Macon didn’t mind making the rest of the audience wait for the play to begin. His wife looks great, so it was all worth it in the end, and any complaints that might be passed along will be met with a guttural growl that demands the messenger rethink position. The Rage Knight raises his brow for a moment, wondering how Josleen could feel like their baby. Once he realizes she’s talking about the play, the skeptical look on his face washes away and he can scrutinize her idea of meeting with Muzo. “‘Ow would you do it? Do you ‘ave a means t’contact ‘em?” He doesn’t think she knows where the alchemist is hiding, but he fixes his slate stare on the queen to make sure. “I would prefer t’know where he is than not, but I don’t ‘ave a reason t’reach out t’em. You know the risks, so wha’ do you want t’ear from ‘em?” She seems, from her words, set in her determination for this meeting to take place, so Macon’s tone isn’t one of warning, more one of curiosity about what she wants from the snake that has compromised them so much already.

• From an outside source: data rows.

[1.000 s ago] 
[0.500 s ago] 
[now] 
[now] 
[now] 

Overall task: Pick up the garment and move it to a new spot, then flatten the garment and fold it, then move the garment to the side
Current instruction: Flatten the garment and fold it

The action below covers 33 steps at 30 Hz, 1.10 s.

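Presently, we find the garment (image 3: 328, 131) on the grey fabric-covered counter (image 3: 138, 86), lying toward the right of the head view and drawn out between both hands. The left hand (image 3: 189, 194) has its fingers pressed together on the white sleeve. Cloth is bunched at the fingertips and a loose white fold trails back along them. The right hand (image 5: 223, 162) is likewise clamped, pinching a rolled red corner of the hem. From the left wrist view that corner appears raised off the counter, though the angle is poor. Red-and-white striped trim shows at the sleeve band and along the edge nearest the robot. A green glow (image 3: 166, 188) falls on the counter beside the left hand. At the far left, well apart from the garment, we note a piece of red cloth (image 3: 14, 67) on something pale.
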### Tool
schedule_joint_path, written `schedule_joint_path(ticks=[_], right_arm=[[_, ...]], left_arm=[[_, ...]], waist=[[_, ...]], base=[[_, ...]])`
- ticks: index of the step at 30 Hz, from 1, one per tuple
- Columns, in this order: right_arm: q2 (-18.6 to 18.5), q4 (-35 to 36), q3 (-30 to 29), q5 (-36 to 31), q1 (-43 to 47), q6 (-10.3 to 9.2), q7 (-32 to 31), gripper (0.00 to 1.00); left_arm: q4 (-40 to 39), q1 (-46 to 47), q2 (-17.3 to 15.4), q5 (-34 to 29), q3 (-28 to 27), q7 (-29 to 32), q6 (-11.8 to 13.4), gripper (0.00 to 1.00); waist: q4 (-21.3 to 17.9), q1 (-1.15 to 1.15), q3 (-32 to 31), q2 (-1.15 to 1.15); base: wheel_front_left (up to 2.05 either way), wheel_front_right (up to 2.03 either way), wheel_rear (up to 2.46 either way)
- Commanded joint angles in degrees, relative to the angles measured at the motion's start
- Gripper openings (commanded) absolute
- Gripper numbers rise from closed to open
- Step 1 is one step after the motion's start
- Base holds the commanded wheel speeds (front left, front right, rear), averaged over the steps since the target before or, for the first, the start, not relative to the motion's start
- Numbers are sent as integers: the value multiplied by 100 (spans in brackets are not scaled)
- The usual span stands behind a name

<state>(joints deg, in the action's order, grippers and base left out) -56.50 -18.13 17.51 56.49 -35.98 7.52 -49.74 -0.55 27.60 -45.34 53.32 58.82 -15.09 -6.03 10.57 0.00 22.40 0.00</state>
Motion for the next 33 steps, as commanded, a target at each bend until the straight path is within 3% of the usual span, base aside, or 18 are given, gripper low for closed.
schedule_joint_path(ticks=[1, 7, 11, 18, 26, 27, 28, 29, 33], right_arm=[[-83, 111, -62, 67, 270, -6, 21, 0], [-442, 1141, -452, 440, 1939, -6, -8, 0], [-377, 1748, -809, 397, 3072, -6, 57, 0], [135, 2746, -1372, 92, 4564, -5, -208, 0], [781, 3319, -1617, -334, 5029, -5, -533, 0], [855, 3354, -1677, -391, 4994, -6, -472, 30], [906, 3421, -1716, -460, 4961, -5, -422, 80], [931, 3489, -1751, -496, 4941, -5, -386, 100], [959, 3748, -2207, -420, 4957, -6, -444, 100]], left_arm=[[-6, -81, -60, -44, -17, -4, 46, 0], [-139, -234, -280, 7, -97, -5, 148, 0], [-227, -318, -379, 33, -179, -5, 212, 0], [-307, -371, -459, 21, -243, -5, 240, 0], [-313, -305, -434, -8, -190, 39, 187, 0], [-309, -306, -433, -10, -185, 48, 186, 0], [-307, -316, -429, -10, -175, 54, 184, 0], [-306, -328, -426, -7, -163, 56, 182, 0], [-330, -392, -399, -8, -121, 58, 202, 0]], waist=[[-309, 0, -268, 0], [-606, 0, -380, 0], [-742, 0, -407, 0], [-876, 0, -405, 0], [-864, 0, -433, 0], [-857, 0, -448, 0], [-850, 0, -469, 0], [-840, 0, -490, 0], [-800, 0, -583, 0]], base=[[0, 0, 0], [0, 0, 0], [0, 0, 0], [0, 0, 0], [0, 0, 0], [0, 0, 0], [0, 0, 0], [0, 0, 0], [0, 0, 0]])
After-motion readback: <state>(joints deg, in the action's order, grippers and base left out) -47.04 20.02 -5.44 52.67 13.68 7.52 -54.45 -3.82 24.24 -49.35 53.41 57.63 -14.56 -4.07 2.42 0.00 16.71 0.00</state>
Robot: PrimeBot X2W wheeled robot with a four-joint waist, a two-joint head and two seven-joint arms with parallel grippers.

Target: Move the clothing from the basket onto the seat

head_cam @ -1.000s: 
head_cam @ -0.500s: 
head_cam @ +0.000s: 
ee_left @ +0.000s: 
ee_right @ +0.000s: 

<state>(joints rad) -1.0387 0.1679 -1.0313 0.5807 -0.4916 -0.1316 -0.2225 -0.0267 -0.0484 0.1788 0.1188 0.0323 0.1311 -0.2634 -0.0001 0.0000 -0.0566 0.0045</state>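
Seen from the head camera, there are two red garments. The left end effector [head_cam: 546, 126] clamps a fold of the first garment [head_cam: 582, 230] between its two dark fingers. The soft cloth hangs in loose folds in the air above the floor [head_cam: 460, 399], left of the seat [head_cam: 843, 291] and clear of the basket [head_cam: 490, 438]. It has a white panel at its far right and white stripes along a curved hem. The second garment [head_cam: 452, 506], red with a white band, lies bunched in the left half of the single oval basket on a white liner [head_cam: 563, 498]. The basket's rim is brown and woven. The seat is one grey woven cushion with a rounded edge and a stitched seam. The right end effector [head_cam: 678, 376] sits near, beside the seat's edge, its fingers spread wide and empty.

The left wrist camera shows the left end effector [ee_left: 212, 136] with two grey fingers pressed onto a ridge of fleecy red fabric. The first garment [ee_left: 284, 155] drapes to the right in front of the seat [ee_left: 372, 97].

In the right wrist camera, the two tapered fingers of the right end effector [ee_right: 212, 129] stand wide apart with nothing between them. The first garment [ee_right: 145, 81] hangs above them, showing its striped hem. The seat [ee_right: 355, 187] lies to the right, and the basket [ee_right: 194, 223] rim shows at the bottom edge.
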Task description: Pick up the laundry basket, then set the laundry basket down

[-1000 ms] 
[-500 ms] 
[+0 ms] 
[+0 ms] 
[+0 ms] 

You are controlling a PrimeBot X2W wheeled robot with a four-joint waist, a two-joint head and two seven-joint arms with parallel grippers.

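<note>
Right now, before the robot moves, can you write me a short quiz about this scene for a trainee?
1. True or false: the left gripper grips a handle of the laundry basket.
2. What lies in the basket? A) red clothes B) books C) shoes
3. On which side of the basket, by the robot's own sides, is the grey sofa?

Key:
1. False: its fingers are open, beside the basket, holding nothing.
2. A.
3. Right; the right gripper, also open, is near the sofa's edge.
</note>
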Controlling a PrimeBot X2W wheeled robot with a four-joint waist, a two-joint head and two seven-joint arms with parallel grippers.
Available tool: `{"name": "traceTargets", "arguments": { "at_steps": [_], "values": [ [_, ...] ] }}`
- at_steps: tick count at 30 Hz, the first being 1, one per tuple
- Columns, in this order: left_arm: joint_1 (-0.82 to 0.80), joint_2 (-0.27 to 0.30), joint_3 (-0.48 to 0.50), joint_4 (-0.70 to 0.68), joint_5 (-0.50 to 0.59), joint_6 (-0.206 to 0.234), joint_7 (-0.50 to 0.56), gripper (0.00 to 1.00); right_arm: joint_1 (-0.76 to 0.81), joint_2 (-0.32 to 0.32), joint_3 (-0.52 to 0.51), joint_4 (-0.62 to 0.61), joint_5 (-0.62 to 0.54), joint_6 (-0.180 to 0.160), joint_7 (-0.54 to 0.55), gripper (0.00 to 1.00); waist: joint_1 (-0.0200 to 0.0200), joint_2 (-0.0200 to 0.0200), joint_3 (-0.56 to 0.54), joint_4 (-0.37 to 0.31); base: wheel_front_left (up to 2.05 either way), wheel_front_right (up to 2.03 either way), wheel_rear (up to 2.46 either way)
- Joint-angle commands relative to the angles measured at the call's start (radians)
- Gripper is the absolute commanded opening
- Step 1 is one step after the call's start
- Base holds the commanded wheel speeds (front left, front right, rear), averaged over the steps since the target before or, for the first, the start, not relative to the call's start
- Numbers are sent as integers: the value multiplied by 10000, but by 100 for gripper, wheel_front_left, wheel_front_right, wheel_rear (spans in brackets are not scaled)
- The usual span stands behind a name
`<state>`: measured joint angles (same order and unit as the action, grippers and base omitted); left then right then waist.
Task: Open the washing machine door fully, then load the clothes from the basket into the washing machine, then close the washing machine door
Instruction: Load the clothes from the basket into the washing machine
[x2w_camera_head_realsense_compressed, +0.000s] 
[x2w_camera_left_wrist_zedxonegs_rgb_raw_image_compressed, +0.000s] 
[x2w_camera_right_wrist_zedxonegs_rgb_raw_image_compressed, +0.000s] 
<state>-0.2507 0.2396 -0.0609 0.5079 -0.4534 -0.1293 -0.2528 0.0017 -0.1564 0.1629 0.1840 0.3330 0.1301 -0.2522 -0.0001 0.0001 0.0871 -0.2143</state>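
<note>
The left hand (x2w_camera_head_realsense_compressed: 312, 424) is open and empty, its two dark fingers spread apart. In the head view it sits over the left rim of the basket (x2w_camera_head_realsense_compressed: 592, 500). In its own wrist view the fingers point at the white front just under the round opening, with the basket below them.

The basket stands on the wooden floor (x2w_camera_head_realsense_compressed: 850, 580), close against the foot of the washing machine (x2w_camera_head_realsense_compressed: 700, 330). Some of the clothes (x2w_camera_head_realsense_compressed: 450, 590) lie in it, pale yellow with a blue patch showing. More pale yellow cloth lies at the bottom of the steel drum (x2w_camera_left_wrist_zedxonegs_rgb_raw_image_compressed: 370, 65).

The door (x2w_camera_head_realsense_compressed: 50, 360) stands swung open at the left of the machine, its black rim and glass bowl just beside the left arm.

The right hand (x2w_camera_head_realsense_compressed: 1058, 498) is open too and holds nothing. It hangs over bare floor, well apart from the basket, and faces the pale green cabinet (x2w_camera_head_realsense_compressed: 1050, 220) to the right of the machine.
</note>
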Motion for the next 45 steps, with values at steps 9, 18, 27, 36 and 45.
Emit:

Josleen cants her head to the side and shrugs at Macon’s question. “I bet Thermond knows” a guard who grew close to Muzo. “I can have Floria be discreet in finding out.” The servant gossip grapevine is a powerful resource that Josleen is only just learning how to wield obliquely. “Well… I feel we owe him a lot. Guillem, the treatments of the rage, and his silence. He’s not squealed, not even now when the heat is on. I’m torn. I am horrified by what he did, but I also feel a great debt. Perhaps I am being sentimental because of Guillem,” the baby this time, “but I want to settle that debt, see him off with gold in hand. Besides, a little kindness before he departs isn’t just to soothe my conscience, but perhaps placate him as well. If he’s angry, we should give him a good reason not to turn on us.” She shudders suddenly, thinks, shudders again. She turns her face away from Macon slightly. “Listen to me. I want to pay off a monster. What he did was monstrous. And yet I don’t want to see him put down.” Suddenly she looks back at her husband sharply, “Do you? What do you make of what he did? Political scandal aside, just the fact of the experiment on a living person?”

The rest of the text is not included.